Posted on • Updated on • Originally published at maxrozen.com

Why early stage startups can be the worst for junior developers

Before I dive into what I have to say, I feel like I should introduce myself.

Hey 👋! I'm Max, I work as a software engineer at an early stage startup. I'm building a web performance monitoring service on the side, I've worked in the corporate world as well as various stages of startup, from seed round through to Series C. I feel like I finally understand what I want out of my career, and I wanted to share my thoughts.

At the risk of grossly generalising, I'd say there are three types of developer that you'll meet.

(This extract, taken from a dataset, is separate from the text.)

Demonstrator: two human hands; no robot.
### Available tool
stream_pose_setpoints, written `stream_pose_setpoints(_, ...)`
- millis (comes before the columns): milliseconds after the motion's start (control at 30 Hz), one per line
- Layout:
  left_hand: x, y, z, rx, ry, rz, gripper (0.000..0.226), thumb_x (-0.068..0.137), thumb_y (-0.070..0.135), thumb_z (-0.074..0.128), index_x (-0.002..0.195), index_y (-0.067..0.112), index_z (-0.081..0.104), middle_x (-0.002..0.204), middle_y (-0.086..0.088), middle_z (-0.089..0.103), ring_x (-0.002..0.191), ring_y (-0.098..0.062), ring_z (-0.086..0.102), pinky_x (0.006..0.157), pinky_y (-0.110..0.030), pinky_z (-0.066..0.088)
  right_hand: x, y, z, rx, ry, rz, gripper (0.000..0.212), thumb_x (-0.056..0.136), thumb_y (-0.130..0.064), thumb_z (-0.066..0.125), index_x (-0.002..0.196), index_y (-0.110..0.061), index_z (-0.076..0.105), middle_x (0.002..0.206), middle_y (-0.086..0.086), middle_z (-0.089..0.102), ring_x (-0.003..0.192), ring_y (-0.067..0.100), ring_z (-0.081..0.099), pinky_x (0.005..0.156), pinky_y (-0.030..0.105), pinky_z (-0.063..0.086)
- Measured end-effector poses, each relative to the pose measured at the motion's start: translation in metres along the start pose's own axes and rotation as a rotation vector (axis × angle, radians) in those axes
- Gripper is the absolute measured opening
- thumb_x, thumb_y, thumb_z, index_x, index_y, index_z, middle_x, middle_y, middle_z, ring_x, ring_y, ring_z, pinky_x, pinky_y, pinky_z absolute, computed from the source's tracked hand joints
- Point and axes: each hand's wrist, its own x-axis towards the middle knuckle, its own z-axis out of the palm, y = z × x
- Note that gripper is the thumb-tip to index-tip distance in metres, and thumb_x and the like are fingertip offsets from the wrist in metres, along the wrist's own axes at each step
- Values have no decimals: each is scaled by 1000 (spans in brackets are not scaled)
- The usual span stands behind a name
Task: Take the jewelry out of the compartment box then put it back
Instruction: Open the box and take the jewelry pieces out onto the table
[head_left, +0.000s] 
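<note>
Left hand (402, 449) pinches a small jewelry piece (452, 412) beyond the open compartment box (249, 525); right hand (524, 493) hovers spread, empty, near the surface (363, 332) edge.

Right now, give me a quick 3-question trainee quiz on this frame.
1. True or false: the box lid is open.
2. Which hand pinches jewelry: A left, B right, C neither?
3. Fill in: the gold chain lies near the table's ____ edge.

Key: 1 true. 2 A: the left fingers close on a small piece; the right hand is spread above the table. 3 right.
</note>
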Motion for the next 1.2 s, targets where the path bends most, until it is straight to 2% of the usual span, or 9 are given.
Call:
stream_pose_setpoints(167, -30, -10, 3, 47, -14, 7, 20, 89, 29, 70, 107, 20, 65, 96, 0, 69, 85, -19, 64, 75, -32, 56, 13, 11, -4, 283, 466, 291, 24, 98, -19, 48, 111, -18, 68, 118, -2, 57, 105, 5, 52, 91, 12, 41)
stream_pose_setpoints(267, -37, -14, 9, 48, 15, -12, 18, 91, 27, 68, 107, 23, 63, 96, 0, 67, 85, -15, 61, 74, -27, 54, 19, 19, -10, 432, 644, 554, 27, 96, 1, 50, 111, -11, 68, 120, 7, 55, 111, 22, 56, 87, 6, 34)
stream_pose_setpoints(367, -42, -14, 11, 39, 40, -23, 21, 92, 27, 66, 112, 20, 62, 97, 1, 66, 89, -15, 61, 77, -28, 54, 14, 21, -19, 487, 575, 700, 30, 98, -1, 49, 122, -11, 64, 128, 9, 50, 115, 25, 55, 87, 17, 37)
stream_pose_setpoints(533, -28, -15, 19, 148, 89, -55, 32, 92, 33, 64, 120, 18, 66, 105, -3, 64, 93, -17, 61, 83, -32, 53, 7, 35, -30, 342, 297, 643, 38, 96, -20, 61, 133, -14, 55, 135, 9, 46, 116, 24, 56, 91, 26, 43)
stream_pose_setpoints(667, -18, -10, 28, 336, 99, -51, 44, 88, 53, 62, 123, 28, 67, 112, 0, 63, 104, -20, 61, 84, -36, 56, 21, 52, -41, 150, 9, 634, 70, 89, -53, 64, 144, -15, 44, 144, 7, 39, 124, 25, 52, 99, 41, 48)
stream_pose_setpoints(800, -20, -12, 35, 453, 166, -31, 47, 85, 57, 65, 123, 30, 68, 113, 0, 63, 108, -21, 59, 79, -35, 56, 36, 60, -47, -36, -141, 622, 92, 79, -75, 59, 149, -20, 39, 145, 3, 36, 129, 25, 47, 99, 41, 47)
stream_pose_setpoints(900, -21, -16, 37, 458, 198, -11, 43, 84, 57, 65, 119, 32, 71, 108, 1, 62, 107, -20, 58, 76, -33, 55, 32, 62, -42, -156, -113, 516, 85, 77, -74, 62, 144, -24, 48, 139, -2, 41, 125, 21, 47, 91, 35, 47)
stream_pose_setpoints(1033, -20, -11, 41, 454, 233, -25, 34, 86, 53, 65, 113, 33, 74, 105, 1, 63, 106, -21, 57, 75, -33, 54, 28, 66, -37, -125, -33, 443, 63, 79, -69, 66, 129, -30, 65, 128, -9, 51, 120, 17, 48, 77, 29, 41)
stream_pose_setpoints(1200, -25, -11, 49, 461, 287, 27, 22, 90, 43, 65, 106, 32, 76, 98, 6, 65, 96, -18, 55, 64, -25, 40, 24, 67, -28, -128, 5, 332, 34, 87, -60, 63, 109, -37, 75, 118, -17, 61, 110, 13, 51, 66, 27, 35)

  1. You've got the people that want to be the best version of themselves they can be, by mastering their craft.
  2. Then there are the people that want to build the best product, and understand how to make their users happy.
  3. Finally, you have people that just want to do the job from 9 to 5, and not think about programming once they're done.

Personally, I jump between the three types several times per day depending on my mood, though up until recently I'd say I focused most on trying to master my craft.

From what I've seen (from myself), being the first type of developer easily leads you to dissatisfaction and burn-out if you're not in the right organisation. Your typical early stage startup is more worried about finding a product that matches a user's need much more than it worries about writing unit tests, or typing its JavaScript correctly. Although having a product focus isn't unique to early stage startups. I've seen it first-hand in several organisations, as well as the impact on the organisation when its best engineers get frustrated by the "ship it now!" culture and leave.

If as a junior developer your goal is to learn as much as possible about the best ways of doing things, I'd argue a startup that is still finding its product-market fit is a bad idea.

The trick to building a career that lets you work towards being the best developer you can be is to find an organisation that has already found its product-market fit, and is comfortably guided by a tight engineering culture.

It's not all doom and gloom for early-stage startups however.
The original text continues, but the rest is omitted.